WORK REQUIRED:
How many lines in the listing below contain the string "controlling"? Say only the number.

RECORDS PROVIDED:
□ □ □

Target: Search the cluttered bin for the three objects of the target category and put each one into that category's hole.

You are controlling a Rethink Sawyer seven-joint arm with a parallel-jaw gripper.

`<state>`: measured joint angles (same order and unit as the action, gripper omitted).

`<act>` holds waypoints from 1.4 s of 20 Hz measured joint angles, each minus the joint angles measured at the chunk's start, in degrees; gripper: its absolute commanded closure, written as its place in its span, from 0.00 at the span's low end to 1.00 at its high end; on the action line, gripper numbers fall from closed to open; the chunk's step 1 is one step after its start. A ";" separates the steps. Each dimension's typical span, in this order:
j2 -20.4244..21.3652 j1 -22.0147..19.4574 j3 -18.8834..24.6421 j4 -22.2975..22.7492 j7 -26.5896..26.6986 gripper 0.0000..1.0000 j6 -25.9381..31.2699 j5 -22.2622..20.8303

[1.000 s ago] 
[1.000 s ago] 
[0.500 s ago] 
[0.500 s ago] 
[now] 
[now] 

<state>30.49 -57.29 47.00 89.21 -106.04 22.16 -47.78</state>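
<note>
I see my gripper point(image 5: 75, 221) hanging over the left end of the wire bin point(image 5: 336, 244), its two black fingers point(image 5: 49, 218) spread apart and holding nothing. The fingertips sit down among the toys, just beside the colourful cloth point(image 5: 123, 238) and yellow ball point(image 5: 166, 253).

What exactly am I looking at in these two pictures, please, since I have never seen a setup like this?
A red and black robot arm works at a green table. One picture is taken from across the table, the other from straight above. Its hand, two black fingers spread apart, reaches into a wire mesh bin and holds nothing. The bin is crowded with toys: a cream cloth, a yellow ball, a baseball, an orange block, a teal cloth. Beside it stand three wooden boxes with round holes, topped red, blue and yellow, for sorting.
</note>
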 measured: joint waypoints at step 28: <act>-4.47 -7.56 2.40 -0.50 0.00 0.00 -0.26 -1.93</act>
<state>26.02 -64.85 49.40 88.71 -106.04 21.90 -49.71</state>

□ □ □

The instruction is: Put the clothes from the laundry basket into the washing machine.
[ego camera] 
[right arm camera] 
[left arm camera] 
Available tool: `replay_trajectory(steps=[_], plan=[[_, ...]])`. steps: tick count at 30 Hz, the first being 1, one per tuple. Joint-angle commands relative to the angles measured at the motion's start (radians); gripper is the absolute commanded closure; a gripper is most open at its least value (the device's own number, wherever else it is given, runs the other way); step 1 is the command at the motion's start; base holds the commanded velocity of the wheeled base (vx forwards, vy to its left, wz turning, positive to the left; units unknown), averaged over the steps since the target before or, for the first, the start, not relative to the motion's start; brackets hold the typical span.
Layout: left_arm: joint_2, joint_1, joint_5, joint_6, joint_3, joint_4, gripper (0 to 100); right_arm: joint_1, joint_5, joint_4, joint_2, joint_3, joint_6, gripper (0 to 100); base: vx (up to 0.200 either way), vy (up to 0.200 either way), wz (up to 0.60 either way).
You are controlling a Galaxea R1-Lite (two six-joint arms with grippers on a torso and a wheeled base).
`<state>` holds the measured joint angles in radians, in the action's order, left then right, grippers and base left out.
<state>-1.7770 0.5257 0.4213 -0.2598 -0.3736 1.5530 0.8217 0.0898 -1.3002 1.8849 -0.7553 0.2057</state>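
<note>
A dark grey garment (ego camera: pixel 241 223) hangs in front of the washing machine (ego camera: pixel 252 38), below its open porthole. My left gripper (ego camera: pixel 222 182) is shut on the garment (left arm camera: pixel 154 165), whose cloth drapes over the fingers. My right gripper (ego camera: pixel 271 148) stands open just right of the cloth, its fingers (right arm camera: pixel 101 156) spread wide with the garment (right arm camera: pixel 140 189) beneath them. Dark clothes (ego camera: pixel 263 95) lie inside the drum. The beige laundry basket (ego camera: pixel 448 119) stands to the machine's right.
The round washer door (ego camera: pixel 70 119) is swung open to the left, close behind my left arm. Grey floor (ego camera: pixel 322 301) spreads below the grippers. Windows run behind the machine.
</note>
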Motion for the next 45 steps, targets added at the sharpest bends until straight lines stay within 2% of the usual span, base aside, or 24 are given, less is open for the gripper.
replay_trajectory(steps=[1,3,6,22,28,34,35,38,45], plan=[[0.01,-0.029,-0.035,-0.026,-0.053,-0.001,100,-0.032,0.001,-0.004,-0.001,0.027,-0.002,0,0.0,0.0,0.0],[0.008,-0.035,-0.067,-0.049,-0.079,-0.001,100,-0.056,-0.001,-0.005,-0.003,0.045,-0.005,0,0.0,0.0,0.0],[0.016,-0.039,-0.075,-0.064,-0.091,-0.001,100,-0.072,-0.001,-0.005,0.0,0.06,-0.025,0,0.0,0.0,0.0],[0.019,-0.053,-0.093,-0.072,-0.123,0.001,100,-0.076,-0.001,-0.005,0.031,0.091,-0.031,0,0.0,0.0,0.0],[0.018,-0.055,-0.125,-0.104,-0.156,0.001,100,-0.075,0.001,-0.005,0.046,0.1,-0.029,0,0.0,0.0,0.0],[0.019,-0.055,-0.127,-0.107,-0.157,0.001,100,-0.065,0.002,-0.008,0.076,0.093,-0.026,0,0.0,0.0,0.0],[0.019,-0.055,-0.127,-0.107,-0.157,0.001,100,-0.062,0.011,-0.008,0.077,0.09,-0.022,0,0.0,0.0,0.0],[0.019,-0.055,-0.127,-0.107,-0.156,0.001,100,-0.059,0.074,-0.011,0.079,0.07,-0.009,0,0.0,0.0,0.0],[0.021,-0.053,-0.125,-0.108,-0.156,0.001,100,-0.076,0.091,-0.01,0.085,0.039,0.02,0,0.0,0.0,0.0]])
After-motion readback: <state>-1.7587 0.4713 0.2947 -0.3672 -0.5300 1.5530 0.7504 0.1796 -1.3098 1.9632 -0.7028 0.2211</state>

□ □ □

OUTPUT OF THE TASK:
2